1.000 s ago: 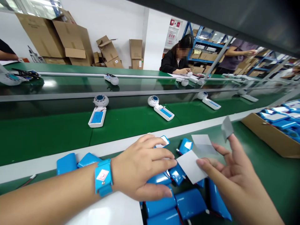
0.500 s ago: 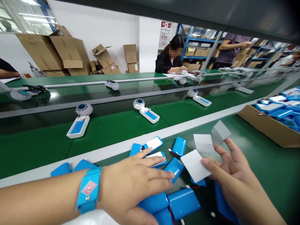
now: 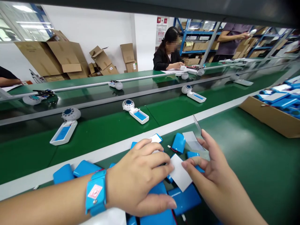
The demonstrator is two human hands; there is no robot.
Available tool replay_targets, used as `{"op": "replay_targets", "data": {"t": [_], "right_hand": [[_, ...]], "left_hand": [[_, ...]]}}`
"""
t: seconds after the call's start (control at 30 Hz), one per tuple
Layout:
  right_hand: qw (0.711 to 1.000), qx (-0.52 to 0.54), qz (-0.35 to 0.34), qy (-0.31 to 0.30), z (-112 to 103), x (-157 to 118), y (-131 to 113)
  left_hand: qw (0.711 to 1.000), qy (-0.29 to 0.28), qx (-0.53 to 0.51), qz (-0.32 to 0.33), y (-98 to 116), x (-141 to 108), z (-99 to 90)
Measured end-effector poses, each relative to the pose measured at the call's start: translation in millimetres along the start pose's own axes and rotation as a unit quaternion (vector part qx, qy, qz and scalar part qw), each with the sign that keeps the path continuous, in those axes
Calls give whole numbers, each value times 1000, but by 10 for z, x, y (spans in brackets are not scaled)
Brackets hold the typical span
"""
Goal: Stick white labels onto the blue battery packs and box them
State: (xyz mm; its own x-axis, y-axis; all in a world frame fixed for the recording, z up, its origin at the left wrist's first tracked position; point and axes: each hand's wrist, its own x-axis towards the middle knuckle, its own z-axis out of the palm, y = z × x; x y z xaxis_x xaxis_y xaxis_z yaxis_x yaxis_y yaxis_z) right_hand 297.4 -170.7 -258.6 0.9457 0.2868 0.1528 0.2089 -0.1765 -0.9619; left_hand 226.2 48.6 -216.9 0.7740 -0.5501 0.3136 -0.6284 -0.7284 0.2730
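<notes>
My right hand (image 3: 206,168) pinches a white square pad (image 3: 181,172) between thumb and finger. Two more such pieces stick out among its fingers: a pale square (image 3: 193,140) and another one (image 3: 197,122) seen nearly edge-on. Palm down, my left hand (image 3: 140,175) reaches over blue battery packs (image 3: 185,198), fingers stretched out and slightly bent. Its fingertips meet the near pad's left edge; whether they press on it I cannot tell. A blue wrist strap (image 3: 96,193) circles the left wrist. White faces show on some packs beneath the hand.
A cardboard box (image 3: 269,120) full of battery packs stands at the right. Beyond the pale ledge (image 3: 93,153), white round-headed devices with blue packs (image 3: 136,112) lie on the green belt (image 3: 98,125). Across the line, a person in black (image 3: 168,53) sits working.
My right hand has moved left with the pads, bringing the near one to my left fingertips. My left fingers have drawn in slightly. The devices on the near belt have shifted left.
</notes>
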Motion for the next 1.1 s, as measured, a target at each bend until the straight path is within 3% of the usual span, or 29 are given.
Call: {"op": "replay_targets", "data": {"t": [0.13, 0.37, 0.5, 0.63, 0.7, 0.87, 0.97, 1.1], "right_hand": [[1000, 4, 25, -7, -41, 73, -65], [997, -75, -8, -20, -83, 95, -6], [992, -99, -67, -40, -269, 190, -110], [981, -96, -166, 38, -505, 524, -312], [988, -38, -147, 9, -499, 718, -302], [992, 59, -46, -104, -252, 1027, -23], [989, 53, -47, -131, -199, 1070, 102], [985, 31, -58, -159, -233, 1031, 216]], "left_hand": [[1000, 18, -9, 5, 8, 55, 94], [1000, 10, -4, 4, -14, 48, 201], [1000, 6, 0, 30, -33, 106, 247], [999, -6, -8, 44, -58, 192, 220], [999, -13, -16, 37, -69, 240, 189], [999, 2, 2, -38, -92, 427, 93], [997, 21, 26, -71, -119, 547, 105], [998, -4, 25, -54, -183, 614, 266]]}}
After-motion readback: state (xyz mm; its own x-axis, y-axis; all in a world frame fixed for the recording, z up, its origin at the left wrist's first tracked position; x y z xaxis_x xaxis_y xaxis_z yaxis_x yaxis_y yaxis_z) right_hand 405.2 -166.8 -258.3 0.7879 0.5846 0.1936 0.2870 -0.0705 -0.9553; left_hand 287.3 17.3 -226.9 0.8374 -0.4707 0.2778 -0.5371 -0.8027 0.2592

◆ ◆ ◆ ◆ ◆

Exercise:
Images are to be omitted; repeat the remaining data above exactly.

Output of the task:
1.000 s ago: 
0.500 s ago: 
now: 
The demonstrator is two human hands; there is no robot.
Available tool replay_targets, used as `{"op": "replay_targets", "data": {"t": [_], "right_hand": [[_, ...]], "left_hand": [[_, ...]]}}`
"""
t: seconds after the call's start (control at 30 Hz), one per tuple
Layout:
  right_hand: qw (0.711 to 1.000), qx (-0.52 to 0.54), qz (-0.35 to 0.34), qy (-0.31 to 0.30), z (-112 to 103), x (-157 to 118), y (-131 to 113)
  left_hand: qw (0.711 to 1.000), qy (-0.29 to 0.28), qx (-0.53 to 0.51), qz (-0.32 to 0.33), y (-98 to 116), x (-141 to 108), z (-99 to 90)
Measured end-effector poses, each relative to the pose measured at the call's start: translation in millimetres along the start pose's own axes and rotation as a unit quaternion (vector part qx, qy, qz and scalar part qw), each with the sign that keeps the path continuous, in those axes
Calls give whole numbers, each value times 1000, but by 10 for z, x, y (spans in brackets are not scaled)
Brackets hold the typical span
"""
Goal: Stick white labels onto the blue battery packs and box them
State: (xyz mm; its own x-axis, y-axis; all in a world frame fixed for the recording, z up, its origin at the left wrist's first tracked position; point and axes: each hand's wrist, its own x-axis towards the middle knuckle, its own z-axis out of the palm, y = z × x; x y z xaxis_x xaxis_y xaxis_z yaxis_x yaxis_y yaxis_z) right_hand 297.4 -170.7 -258.6 0.9457 0.2868 0.1528 0.2089 -0.1765 -0.9619; left_hand 226.2 48.6 -216.9 0.7740 -0.5501 0.3136 -0.6284 -0.7284 0.2730
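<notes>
My right hand (image 3: 206,168) pinches a white square pad (image 3: 181,172) between thumb and finger. Two more such pieces stick out among its fingers: a pale square (image 3: 193,140) and another one (image 3: 197,122) seen nearly edge-on. Palm down, my left hand (image 3: 140,175) reaches over blue battery packs (image 3: 185,198), fingers stretched out and slightly bent. Its fingertips meet the near pad's left edge; whether they press on it I cannot tell. A blue wrist strap (image 3: 96,193) circles the left wrist. White faces show on some packs beneath the hand.
A cardboard box (image 3: 269,120) full of battery packs stands at the right. Beyond the pale ledge (image 3: 93,153), white round-headed devices with blue packs (image 3: 136,112) lie on the green belt (image 3: 98,125). Across the line, a person in black (image 3: 168,53) sits working.
My right hand has moved left with the pads, bringing the near one to my left fingertips. My left fingers have drawn in slightly. The devices on the near belt have shifted left.
</notes>
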Motion for the next 1.1 s, as measured, a target at each bend until the straight path is within 3% of the usual span, or 29 are given.
Call: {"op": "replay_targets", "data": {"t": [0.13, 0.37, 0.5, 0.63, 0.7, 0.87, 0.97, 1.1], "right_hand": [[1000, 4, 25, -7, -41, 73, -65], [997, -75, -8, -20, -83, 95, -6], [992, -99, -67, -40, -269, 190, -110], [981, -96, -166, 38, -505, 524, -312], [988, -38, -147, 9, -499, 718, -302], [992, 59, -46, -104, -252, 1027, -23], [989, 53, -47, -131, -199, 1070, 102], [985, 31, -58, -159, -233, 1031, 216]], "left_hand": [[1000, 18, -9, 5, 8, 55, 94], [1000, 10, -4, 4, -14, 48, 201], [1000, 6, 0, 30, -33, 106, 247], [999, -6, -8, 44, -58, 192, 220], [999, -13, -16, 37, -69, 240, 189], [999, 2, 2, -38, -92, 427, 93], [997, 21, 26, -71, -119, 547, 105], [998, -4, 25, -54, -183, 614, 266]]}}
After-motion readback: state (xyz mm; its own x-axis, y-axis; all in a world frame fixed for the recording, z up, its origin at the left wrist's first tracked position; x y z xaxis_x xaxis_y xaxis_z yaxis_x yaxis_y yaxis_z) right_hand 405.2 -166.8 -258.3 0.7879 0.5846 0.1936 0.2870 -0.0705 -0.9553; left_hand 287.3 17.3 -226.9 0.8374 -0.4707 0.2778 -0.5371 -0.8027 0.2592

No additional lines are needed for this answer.